REQUIREMENT » Only certain lines below are wanted: those starting at the line containing "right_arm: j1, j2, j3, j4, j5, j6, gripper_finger" and ending at the line containing "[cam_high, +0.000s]", both included, each retyped exactly.

Saved entries
╭──

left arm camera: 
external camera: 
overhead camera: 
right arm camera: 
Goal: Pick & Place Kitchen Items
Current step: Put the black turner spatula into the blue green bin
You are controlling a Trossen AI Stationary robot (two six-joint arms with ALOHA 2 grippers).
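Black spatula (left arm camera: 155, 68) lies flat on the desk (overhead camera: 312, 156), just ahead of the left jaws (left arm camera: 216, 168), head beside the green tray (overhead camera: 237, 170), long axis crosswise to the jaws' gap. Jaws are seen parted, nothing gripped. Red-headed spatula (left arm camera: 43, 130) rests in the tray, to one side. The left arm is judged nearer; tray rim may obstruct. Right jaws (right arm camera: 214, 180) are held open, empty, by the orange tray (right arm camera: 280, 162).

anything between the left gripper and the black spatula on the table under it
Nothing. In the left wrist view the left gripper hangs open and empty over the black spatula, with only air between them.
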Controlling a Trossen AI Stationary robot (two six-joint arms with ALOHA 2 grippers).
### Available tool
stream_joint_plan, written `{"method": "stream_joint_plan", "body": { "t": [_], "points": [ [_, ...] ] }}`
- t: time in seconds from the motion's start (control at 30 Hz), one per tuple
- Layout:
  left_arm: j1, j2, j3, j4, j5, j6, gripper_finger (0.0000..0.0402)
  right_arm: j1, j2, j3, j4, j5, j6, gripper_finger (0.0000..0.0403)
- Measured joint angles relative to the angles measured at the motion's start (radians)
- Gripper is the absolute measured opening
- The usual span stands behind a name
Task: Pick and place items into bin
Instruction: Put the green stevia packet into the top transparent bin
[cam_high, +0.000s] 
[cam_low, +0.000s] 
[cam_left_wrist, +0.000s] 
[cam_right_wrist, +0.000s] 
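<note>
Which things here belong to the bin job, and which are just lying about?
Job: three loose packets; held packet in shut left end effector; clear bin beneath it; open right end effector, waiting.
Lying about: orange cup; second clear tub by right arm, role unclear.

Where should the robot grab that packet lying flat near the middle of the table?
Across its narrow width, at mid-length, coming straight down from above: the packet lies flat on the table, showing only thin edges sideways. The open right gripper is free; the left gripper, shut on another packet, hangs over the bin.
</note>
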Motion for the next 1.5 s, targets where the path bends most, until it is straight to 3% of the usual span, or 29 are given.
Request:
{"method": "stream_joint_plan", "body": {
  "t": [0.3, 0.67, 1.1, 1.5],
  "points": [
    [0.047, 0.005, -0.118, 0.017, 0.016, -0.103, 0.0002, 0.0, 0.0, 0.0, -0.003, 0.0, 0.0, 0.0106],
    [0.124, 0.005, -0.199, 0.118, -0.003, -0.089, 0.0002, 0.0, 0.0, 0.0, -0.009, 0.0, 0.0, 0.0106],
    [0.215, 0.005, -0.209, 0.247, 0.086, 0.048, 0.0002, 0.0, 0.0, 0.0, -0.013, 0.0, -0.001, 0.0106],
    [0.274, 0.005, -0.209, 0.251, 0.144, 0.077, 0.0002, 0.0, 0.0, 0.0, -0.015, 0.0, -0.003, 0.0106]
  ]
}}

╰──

RESPONSE AREA »
  right_arm: j1, j2, j3, j4, j5, j6, gripper_finger (0.0000..0.0403)
- Measured joint angles relative to the angles measured at the motion's start (radians)
- Gripper is the absolute measured opening
- The usual span stands behind a name
Task: Pick and place items into bin
Instruction: Put the green stevia packet into the top transparent bin
[cam_high, +0.000s] 

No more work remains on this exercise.